Data records:

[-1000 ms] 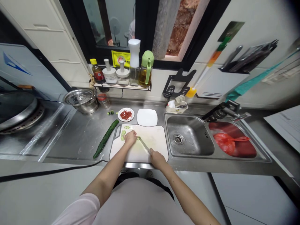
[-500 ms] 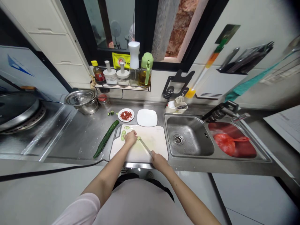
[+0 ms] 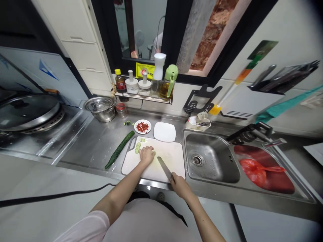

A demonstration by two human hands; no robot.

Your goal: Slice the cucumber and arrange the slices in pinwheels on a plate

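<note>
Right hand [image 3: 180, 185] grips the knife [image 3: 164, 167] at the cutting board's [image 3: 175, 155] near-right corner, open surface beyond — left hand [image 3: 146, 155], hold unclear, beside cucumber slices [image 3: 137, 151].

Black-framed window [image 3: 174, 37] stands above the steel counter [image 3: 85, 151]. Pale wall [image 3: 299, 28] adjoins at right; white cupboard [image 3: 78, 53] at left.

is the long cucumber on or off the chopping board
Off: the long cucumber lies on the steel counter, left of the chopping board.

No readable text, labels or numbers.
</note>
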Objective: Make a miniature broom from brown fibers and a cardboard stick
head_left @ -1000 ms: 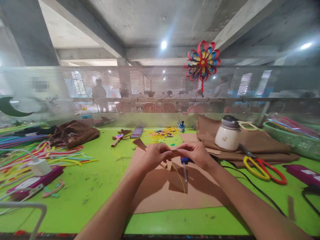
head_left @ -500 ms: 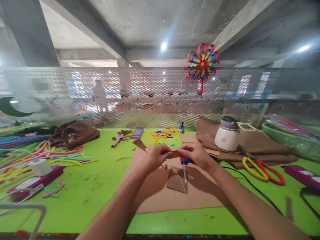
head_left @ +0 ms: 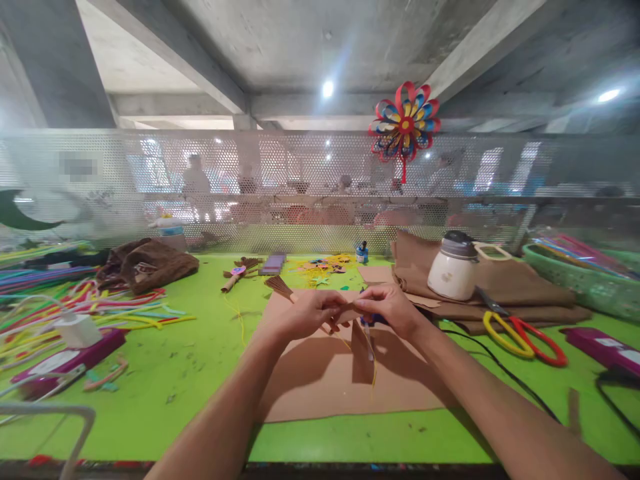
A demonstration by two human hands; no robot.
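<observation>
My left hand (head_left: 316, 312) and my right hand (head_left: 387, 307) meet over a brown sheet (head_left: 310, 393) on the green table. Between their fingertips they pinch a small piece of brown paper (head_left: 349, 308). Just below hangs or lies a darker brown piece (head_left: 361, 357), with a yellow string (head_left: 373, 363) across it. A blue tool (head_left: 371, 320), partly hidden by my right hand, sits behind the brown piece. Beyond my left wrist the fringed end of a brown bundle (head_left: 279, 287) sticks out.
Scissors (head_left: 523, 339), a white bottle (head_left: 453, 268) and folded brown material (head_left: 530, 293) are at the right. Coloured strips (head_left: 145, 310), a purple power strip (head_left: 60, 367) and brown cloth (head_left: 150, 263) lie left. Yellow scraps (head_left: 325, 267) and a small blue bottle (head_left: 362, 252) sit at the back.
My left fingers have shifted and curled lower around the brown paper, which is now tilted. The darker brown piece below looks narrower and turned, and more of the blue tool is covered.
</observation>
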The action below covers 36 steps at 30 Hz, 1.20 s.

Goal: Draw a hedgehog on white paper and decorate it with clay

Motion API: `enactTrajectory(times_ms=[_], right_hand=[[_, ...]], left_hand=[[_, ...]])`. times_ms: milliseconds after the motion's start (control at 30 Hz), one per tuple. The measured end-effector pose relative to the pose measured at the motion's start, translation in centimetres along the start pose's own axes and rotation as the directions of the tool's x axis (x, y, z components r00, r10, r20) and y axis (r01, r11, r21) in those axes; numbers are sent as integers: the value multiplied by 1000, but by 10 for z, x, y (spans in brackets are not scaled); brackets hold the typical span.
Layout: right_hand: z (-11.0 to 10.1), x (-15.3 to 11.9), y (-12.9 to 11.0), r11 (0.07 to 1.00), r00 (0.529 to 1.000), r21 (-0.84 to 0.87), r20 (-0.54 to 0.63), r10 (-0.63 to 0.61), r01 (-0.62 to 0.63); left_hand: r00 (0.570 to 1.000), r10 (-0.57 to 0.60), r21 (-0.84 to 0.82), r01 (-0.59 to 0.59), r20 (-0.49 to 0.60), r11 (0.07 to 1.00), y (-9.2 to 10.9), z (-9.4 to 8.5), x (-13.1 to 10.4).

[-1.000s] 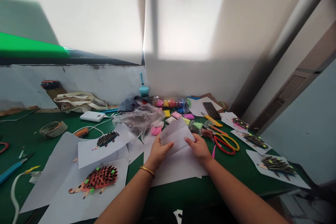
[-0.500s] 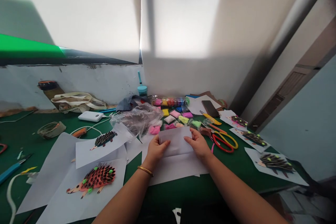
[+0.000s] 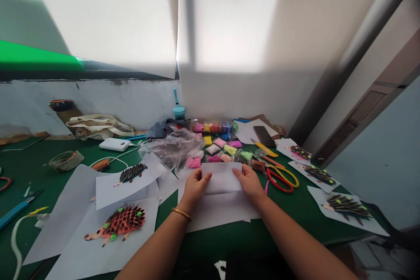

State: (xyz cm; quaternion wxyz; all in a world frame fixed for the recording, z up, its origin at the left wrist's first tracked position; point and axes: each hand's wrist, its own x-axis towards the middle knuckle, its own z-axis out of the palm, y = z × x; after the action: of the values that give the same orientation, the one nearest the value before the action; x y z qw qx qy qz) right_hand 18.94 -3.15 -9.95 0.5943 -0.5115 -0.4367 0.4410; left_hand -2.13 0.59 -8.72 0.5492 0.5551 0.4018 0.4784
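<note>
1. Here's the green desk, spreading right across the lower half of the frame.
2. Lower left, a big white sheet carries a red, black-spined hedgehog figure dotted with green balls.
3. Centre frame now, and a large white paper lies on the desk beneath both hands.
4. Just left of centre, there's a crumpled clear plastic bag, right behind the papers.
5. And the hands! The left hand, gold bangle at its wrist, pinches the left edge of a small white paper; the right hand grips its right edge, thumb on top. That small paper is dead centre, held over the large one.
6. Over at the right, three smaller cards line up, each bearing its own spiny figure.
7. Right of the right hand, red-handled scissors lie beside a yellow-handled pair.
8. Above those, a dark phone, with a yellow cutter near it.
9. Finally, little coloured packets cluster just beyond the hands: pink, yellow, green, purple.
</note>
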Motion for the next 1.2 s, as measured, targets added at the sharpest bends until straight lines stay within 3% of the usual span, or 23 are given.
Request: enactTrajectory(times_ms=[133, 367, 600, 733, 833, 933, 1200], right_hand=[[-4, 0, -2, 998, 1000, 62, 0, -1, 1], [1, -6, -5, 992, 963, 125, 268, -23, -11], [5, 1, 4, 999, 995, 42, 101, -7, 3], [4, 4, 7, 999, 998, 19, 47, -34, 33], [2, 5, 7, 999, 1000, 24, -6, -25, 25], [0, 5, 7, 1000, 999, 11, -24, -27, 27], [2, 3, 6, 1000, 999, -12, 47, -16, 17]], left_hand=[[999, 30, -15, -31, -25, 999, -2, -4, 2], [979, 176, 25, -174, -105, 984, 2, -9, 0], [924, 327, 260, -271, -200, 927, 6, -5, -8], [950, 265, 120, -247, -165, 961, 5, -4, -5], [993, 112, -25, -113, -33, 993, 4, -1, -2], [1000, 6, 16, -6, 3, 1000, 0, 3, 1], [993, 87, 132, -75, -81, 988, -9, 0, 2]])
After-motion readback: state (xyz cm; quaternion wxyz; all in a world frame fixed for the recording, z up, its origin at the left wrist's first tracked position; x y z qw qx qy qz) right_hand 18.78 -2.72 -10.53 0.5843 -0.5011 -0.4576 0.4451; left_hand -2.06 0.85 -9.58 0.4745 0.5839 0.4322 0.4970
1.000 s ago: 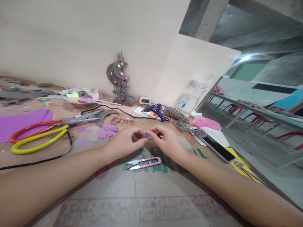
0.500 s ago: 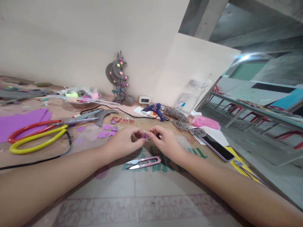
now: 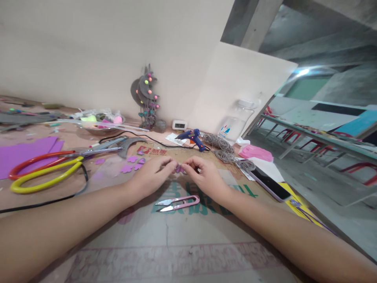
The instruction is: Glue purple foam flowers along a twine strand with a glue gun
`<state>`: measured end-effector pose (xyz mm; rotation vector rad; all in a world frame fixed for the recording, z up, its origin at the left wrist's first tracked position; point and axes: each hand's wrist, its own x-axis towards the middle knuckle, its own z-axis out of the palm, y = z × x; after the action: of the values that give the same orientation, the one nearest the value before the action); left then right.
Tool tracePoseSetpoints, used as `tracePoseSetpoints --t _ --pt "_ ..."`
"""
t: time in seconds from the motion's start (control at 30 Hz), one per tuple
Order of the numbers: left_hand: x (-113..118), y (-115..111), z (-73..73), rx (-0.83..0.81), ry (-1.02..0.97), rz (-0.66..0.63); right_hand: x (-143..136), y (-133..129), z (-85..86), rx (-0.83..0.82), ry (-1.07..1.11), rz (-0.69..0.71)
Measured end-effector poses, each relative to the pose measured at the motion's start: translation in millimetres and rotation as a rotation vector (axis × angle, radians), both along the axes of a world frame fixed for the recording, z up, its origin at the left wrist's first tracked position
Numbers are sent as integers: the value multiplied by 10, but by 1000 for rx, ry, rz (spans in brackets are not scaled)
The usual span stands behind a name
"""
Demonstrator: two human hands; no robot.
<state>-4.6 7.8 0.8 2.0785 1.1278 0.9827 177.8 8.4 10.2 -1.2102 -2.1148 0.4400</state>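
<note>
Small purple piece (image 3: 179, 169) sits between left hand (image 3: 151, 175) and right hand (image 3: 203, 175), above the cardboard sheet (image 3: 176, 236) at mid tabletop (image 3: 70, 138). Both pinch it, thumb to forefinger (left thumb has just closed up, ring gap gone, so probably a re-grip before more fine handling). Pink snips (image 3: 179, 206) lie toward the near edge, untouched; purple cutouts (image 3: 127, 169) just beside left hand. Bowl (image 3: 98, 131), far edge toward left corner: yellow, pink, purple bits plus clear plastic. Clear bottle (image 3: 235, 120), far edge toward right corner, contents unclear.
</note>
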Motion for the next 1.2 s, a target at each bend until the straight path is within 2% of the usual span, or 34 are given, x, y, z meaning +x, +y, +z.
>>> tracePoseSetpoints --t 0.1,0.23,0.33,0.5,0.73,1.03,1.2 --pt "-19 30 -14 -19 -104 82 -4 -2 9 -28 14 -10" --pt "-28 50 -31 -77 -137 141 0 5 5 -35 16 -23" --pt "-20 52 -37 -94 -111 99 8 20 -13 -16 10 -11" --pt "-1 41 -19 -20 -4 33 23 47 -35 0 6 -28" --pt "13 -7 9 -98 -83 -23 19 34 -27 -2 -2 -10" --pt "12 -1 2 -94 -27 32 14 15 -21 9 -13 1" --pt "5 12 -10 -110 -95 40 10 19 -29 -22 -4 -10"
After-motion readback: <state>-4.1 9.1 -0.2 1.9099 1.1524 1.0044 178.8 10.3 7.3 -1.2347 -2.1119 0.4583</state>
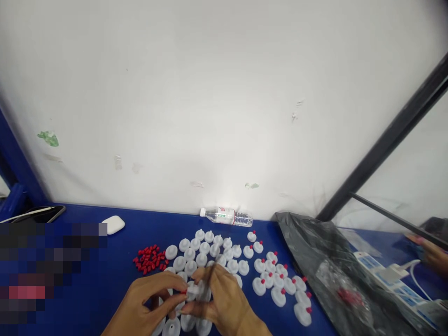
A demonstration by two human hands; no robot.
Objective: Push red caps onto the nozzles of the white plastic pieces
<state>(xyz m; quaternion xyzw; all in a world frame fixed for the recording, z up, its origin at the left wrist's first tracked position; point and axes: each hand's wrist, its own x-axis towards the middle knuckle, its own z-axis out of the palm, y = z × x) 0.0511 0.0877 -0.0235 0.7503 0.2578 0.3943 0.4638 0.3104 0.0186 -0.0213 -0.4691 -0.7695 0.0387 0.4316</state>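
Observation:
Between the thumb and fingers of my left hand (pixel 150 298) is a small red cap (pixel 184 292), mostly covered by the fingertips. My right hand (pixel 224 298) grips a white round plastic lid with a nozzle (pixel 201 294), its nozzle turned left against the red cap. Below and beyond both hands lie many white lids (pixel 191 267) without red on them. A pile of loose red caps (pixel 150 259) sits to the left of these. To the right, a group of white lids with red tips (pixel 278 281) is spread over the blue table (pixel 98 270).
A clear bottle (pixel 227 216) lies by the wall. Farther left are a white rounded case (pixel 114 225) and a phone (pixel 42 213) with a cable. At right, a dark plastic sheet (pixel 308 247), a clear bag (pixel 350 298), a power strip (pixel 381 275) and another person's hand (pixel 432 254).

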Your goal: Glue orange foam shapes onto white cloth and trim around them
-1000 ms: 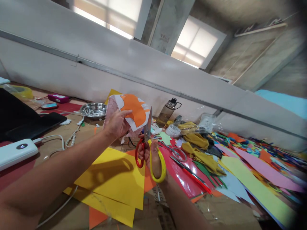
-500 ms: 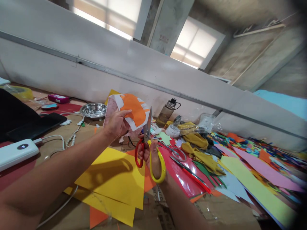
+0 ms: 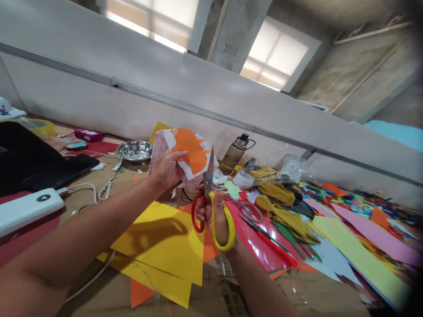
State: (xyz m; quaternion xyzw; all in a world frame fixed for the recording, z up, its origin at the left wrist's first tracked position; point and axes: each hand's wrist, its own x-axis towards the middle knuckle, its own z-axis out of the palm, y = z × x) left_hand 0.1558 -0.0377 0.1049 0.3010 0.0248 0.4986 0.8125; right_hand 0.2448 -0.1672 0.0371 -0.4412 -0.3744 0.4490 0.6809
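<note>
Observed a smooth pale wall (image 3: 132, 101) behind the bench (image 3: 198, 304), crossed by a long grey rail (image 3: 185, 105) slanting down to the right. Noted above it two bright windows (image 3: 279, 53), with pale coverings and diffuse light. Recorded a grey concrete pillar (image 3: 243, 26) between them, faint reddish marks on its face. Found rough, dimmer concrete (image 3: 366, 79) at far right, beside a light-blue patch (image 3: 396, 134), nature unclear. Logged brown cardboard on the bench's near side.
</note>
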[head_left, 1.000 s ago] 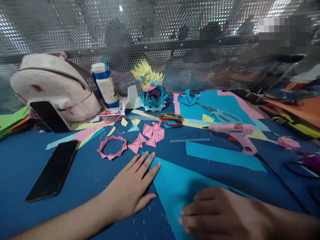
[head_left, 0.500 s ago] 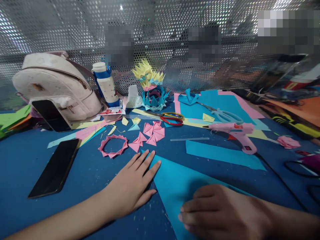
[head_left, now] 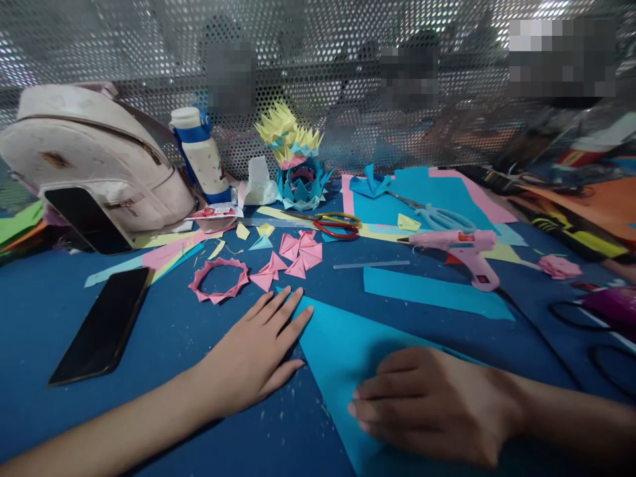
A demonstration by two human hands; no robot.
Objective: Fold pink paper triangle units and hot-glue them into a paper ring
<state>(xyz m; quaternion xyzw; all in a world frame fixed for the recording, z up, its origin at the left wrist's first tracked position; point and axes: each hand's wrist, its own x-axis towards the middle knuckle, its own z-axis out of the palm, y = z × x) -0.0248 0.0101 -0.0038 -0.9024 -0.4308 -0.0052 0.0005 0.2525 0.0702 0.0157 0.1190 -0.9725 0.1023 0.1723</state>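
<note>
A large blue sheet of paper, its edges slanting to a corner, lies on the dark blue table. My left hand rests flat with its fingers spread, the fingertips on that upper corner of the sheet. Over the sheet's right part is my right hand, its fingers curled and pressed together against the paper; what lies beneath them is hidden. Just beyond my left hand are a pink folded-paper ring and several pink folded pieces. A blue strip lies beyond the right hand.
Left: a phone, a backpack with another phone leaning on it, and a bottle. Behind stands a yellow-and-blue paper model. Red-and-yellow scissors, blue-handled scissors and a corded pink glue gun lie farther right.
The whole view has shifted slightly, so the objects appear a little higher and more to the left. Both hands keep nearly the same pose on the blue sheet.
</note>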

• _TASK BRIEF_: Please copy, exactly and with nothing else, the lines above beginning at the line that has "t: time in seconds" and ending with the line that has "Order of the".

• _OUTPUT OF THE EXERCISE_:
t: time in seconds from the motion's start (control at 30 Hz), one per tuple
Order of the numbers: left_hand: x (-113..118), y (-115..111), z (-73..73), rx (-0.83..0.81), ry (-1.02..0.97), rz (-0.66..0.63); right_hand: x (-143..136), y (-133..129), z (-85..86), rx (-0.83..0.82), ry (-1.07..1.11), rz (-0.69..0.71)

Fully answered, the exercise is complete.